- **EXERCISE PROMPT**
Your response should be the lines from the one holding "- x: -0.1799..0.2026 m" to the last line of the data below, copied exactly and with no additions.

(Records from a collection)
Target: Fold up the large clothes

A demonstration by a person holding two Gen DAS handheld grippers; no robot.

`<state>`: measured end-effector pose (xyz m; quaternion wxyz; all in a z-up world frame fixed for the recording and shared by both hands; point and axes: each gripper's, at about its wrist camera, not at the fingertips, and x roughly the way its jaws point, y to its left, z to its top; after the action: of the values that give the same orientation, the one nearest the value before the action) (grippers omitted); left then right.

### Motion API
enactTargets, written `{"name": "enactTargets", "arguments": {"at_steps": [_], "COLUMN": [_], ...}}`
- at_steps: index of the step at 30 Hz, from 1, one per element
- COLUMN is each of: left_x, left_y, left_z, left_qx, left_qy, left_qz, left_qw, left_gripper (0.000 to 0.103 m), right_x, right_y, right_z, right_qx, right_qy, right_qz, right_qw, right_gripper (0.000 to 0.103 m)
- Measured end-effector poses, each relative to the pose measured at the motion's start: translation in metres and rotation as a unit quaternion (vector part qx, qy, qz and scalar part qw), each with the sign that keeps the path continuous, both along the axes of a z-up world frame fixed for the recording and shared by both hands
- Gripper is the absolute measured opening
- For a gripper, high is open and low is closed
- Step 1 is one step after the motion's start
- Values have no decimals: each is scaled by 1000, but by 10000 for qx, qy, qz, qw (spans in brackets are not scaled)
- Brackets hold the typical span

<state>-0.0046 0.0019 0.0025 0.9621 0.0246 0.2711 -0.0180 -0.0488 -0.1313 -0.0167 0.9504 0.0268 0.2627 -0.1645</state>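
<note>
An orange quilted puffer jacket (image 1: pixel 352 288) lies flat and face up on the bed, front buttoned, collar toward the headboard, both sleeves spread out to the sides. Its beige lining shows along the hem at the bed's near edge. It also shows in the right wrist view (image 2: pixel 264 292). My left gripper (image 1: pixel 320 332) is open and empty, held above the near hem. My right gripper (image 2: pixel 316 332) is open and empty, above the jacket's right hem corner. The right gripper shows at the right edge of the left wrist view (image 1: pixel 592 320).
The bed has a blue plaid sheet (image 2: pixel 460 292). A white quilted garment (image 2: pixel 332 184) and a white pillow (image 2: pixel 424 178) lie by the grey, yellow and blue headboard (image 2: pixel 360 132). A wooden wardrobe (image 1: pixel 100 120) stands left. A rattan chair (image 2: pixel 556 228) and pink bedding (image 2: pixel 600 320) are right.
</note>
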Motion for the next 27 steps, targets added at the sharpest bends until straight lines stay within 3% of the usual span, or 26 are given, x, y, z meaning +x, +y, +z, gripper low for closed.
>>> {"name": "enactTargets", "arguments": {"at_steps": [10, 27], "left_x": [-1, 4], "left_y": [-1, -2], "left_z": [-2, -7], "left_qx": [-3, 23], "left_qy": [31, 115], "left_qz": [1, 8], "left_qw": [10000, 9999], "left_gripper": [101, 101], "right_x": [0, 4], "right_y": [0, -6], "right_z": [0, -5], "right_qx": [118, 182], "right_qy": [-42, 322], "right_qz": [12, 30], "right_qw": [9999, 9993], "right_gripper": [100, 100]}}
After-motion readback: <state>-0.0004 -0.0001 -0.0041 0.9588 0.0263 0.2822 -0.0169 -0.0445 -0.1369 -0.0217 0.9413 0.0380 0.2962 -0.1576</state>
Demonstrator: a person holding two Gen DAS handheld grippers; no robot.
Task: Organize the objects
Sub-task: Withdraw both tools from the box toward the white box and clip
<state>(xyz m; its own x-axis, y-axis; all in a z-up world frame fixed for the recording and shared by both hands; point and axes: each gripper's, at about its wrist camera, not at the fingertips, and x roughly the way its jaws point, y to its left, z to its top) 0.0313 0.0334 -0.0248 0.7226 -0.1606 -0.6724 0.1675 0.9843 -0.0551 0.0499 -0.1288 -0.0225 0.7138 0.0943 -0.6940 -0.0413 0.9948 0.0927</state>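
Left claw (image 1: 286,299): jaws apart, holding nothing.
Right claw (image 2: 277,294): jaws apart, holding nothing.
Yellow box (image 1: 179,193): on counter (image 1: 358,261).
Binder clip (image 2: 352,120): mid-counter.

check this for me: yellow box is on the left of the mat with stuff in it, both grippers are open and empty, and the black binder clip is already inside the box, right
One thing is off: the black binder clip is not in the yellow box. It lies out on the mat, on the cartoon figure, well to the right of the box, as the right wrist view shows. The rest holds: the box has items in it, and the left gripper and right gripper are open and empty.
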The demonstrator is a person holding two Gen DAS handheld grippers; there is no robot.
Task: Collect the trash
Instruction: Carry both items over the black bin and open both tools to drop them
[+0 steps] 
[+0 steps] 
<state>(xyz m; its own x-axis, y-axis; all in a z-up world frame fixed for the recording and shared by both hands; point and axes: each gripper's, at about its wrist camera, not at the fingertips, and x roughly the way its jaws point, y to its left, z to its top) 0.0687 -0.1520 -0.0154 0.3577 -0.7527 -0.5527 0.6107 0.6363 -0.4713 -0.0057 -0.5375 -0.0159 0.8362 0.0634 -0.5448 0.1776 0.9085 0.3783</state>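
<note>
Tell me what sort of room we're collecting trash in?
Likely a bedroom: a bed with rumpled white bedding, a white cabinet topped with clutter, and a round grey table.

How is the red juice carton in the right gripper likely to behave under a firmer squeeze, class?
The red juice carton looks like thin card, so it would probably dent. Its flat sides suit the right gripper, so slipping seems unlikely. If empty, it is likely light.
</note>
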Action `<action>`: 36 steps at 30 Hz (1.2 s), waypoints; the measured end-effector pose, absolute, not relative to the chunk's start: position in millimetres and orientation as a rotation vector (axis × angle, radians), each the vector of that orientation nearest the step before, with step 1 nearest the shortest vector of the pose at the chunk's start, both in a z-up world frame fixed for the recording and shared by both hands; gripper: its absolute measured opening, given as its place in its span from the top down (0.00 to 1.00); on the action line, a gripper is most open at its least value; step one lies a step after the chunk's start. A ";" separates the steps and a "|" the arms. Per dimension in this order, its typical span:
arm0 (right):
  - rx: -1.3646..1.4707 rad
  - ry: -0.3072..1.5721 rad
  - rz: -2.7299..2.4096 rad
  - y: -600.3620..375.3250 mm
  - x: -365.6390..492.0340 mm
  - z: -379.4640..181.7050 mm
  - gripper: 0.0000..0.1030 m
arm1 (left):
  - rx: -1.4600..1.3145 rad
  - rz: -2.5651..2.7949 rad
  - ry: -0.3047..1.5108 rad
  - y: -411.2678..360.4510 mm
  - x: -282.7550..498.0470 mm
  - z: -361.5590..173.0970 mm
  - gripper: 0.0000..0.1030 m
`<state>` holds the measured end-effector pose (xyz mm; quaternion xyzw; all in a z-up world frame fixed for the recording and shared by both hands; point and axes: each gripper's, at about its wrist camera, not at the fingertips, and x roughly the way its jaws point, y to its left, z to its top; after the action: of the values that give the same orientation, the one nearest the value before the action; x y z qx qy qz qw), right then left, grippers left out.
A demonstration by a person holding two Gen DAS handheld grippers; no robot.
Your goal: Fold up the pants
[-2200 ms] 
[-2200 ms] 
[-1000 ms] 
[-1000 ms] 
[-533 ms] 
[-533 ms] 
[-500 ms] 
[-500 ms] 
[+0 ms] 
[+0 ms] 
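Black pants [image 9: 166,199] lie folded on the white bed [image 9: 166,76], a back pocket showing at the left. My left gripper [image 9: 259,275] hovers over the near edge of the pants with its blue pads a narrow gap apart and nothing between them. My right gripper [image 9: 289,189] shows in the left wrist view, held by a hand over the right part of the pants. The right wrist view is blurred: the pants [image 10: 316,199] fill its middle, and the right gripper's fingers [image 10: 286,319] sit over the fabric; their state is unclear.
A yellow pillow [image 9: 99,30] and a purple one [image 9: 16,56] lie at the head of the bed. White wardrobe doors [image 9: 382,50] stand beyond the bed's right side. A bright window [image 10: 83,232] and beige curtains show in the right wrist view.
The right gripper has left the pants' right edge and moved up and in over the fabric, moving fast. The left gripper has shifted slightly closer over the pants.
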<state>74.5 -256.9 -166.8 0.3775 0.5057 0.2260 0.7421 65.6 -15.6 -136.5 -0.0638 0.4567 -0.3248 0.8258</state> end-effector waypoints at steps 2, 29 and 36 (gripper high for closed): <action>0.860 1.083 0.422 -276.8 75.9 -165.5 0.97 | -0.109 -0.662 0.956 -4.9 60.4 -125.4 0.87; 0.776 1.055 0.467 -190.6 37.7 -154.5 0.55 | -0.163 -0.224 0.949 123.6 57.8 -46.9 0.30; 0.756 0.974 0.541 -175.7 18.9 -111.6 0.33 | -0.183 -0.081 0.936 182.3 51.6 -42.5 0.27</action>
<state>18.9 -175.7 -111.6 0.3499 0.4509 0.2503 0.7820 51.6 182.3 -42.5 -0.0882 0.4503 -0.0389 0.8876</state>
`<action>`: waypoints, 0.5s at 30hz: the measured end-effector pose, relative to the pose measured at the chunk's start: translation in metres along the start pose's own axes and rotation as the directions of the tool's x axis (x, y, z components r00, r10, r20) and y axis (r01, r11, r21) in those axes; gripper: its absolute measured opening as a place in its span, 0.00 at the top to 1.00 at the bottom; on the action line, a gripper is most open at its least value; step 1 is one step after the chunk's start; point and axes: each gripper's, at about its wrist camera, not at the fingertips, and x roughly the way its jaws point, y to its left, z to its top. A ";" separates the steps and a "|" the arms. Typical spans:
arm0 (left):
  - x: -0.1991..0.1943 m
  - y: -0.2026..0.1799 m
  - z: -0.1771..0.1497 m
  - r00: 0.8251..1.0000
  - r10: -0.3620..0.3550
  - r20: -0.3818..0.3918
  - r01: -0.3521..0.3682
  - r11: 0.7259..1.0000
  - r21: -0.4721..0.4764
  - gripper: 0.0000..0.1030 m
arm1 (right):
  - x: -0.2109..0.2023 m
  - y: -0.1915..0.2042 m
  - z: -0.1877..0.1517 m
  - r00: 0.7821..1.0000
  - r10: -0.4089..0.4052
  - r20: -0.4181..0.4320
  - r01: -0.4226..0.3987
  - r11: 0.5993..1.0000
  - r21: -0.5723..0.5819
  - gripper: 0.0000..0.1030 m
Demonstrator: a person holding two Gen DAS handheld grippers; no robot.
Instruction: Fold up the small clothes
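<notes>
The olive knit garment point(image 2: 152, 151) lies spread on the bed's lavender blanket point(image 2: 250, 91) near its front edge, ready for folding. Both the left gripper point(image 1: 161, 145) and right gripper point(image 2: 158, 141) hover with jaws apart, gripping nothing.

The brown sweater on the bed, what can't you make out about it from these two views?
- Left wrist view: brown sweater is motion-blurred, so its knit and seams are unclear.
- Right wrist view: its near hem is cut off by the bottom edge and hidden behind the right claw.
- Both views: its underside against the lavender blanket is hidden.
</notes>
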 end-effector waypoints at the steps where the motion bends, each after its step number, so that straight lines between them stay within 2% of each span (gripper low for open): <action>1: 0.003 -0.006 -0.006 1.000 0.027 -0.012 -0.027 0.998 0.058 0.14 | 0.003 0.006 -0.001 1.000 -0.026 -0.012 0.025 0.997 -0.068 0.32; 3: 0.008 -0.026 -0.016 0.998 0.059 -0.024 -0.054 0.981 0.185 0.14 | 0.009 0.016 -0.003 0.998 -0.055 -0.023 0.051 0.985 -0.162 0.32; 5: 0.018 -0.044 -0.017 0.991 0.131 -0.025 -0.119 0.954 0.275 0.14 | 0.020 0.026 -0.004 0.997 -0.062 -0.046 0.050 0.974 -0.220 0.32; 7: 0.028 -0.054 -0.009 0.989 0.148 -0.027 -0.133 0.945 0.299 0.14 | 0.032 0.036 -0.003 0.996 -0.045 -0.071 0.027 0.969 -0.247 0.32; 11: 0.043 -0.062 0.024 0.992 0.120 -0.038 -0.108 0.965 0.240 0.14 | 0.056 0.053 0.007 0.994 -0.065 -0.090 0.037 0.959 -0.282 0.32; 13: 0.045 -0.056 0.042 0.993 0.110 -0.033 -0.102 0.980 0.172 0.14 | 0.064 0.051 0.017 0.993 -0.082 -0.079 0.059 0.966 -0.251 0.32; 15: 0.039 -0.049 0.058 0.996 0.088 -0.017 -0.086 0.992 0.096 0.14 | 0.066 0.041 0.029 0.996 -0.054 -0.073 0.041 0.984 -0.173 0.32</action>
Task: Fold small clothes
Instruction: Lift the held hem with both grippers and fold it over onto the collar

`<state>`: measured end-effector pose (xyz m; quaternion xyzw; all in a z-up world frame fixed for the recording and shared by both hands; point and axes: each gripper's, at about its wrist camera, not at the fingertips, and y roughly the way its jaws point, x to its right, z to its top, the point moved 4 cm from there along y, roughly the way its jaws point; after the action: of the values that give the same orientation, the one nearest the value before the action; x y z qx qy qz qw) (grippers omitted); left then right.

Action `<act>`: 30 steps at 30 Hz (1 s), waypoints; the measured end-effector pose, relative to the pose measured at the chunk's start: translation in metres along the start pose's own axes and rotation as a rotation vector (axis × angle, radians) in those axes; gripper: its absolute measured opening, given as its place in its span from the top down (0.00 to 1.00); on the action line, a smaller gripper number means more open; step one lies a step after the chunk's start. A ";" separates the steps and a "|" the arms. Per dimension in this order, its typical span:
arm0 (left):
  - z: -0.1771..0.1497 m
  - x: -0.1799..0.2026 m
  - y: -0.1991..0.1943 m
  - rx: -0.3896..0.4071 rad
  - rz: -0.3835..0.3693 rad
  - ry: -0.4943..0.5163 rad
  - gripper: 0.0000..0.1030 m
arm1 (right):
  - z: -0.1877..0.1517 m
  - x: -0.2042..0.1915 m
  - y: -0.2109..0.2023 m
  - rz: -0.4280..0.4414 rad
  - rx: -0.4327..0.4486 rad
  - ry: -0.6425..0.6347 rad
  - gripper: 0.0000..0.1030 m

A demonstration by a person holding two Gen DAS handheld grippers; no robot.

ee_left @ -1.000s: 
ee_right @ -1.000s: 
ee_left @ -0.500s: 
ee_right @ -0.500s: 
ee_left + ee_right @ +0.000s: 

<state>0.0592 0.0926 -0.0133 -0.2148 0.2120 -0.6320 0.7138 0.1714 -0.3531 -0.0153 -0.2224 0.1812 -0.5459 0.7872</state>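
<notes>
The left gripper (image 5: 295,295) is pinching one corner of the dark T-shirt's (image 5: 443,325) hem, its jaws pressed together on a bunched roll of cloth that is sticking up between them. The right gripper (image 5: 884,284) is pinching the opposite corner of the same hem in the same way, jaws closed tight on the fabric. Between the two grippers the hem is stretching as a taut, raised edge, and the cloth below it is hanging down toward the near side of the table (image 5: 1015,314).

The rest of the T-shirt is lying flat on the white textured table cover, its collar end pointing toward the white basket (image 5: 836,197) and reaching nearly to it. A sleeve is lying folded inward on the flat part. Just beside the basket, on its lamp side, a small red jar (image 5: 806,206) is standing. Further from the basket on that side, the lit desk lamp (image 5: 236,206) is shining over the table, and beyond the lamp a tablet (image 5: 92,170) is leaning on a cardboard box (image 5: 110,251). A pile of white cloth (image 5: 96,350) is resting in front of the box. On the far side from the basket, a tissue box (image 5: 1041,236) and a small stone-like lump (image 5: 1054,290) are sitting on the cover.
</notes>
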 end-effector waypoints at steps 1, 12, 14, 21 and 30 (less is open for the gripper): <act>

- **RESPONSE BELOW**
  - x: -0.1799..0.2026 m
  - y: -0.1991..0.1943 m
  - rx: -0.3896..0.4071 rad
  - rz: -0.3835..0.3693 rad
  - ry: -0.4943..0.5163 rad
  - gripper: 0.0000..0.1030 m
arm1 (right):
  - z: -0.1877..0.1517 m
  - x: -0.2042..0.1915 m
  - y: -0.2109..0.2023 m
  - rz: -0.4280..0.4414 rad
  - rx: -0.4327..0.4486 rad
  - ry: -0.6425..0.6347 rad
  - gripper: 0.0000..0.1030 m

A demonstration by a person holding two Gen DAS handheld grippers; no robot.

ee_left @ -1.000s: 
ee_right @ -1.000s: 
ee_left @ -0.500s: 
ee_right @ -0.500s: 
ee_left + ee_right @ +0.000s: 

<state>0.0592 0.0926 -0.0133 -0.2148 0.2120 -0.6320 0.7138 0.1714 -0.3531 -0.0153 -0.2224 0.1812 -0.5459 0.7872</state>
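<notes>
The left gripper (image 5: 295,295) is pinching one corner of the dark T-shirt's (image 5: 443,325) hem, its jaws pressed together on a bunched roll of cloth that is sticking up between them. The right gripper (image 5: 884,284) is pinching the opposite corner of the same hem in the same way, jaws closed tight on the fabric. Between the two grippers the hem is stretching as a taut, raised edge, and the cloth below it is hanging down toward the near side of the table (image 5: 1015,314).

The rest of the T-shirt is lying flat on the white textured table cover, its collar end pointing toward the white basket (image 5: 836,197) and reaching nearly to it. A sleeve is lying folded inward on the flat part. Just beside the basket, on its lamp side, a small red jar (image 5: 806,206) is standing. Further from the basket on that side, the lit desk lamp (image 5: 236,206) is shining over the table, and beyond the lamp a tablet (image 5: 92,170) is leaning on a cardboard box (image 5: 110,251). A pile of white cloth (image 5: 96,350) is resting in front of the box. On the far side from the basket, a tissue box (image 5: 1041,236) and a small stone-like lump (image 5: 1054,290) are sitting on the cover.
</notes>
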 end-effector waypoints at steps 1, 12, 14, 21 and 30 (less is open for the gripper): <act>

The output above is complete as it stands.